Territory or Fraternity?

Posted on | June 10, 2005 |

Update your RSS feeds everyone, Glen has just signalled war to the frat house project. He is the second person to do this in a week. I fear this could get very messy…

Comments

2 Responses to “Territory or Fraternity?”

  1. Glen
    June 10th, 2005 @ 3:44 pm

    I have a feeling we are not at war per se or that I am necessarily at war with you. Rather, I am mobilising (quite literally!!) the resources I have available to me and my set of accessible resources are different to yours.

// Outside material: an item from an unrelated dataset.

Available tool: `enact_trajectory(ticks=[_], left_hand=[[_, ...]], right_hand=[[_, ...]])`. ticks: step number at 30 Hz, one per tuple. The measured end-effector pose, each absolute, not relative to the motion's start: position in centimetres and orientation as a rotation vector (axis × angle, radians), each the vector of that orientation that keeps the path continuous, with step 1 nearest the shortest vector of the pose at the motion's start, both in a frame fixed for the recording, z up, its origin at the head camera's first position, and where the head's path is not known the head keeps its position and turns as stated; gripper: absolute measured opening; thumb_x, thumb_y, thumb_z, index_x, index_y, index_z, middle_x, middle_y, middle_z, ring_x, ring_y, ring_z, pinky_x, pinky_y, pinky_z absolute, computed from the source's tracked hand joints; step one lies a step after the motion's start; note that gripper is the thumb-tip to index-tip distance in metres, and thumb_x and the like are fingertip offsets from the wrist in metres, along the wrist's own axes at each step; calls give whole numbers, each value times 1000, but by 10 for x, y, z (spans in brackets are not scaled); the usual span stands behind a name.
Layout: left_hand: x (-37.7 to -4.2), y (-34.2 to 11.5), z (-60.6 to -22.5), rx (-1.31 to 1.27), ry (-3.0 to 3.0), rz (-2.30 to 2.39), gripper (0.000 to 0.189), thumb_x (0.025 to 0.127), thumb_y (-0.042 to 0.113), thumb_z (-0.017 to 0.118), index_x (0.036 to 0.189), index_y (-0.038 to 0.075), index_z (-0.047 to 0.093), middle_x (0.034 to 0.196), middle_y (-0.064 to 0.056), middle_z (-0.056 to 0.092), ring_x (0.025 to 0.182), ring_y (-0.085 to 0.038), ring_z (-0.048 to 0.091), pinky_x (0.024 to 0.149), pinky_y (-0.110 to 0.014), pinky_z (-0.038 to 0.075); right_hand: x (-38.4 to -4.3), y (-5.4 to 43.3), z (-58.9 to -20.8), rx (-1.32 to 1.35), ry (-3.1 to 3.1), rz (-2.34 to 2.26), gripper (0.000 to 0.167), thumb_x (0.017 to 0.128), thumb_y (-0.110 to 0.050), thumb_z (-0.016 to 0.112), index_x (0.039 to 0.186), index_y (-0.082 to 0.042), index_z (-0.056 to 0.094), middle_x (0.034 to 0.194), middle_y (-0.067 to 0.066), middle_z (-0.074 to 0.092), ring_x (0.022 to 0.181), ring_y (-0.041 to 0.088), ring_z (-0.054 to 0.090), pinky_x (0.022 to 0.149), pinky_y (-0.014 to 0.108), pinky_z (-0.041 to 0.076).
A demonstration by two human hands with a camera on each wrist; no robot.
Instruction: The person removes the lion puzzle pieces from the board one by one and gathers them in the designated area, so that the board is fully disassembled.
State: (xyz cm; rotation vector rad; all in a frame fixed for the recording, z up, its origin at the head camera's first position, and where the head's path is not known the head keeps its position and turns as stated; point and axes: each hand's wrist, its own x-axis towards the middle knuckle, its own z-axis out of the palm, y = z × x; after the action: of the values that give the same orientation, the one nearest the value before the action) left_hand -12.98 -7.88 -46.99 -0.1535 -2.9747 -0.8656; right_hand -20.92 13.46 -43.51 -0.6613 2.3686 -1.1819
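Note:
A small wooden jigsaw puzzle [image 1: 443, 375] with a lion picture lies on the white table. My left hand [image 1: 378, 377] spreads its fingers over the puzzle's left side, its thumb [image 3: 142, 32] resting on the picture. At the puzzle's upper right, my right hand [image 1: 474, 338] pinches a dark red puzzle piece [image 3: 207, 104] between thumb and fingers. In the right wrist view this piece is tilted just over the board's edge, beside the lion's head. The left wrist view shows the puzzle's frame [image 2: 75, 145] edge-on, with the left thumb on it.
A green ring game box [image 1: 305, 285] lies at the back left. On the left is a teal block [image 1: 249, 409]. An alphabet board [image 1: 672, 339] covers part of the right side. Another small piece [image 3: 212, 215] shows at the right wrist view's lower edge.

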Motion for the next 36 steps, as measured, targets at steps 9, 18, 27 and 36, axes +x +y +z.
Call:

    It is certainly not without some irony — considering the gendered nature of ‘home’ as traditionally belonging to a domestic space/private sphere — that we are developing and articulating different (indeed, in some sense, ‘polar’) responses to the radical insecurity of neo-liberal regimes of flexible labour. It is also doubly ironic you use the term ‘fraternity’ which is heavily gendered masculine… I guess my questions to you are: In what sense are you using the term ‘fraternity’? What is necessary for such a fraternity? You have been living with this concept for a long time, so I would be interested to read about it.

    I think I need to do a follow up post on this, not only to forestall nasty emails from people who think I am going to ‘war’ with you in particular, which I certainly am not, but in light of the neo-conservative (cum neo-liberal) defence of the nuclear family. For me (in painful super-critical mode, because I love my family), this translates into being the most effective social machine for the affective reproduction of hegemonic power relations. This is not a fantastic point or insight I am making, in fact it is rather banal. I suggest that the affects (in the Deleuzian sense) that express territory are exactly the same affects that serve as the building blocks of populations of ‘dividuals’ and the singular identities that define (code) such populations, ie the ‘family’, the ‘nation’ and maybe even the ‘fraternity’…? So I am not sure if it (in your post title) is an ‘either/or’ question.

    What am I doing? One of the great advances of 2nd wave feminism was to have the social (affective and material) labour of women within the home to be recognised. My attack on the ‘home’ is an effort to remove or depotentialise this matrix of affective reproduction, that is, remove it from the armoury of neo-cons in the reproduction of stratified social formations and the neo-liberals in ‘just-in-time’ flexible labour regimes. As Negri and Hardt suggest in Empire, the emergent politics will be over the passage from the virtual through the possible to the real. (Which we both know is a problematic reading of Deleuze’s Spinoza, but, anyway…)

    Utopian, perhaps? Dunno.

    Anti-feminist? Maybe, particularly in the context of the role of biology.

    Hmm…

    …but, on the other hand, you have to admit I could never be accused of not appreciating a sense of the dramatic. ;)

    To WAR!!!!

  2. melgregg
    June 10th, 2005 @ 4:08 pm

    Thank you for being the first person to actually ask this in an appropriately sensitive and demanding way:

    -In what sense are you using the term ‘fraternity’?
    An ironic sense, as you thankfully notice - unlike other people!!

    -What is necessary for such a fraternity?
    1. A sense of humour 2. An idea of home that is not tied to conventionally acceptable ends, whether heteronormative or reproductive or asset consolidation (tho my Dad will disagree with me on that one) 3. Simply: A belief that living together is better than living apart.

    Glen, war with you is the bessst.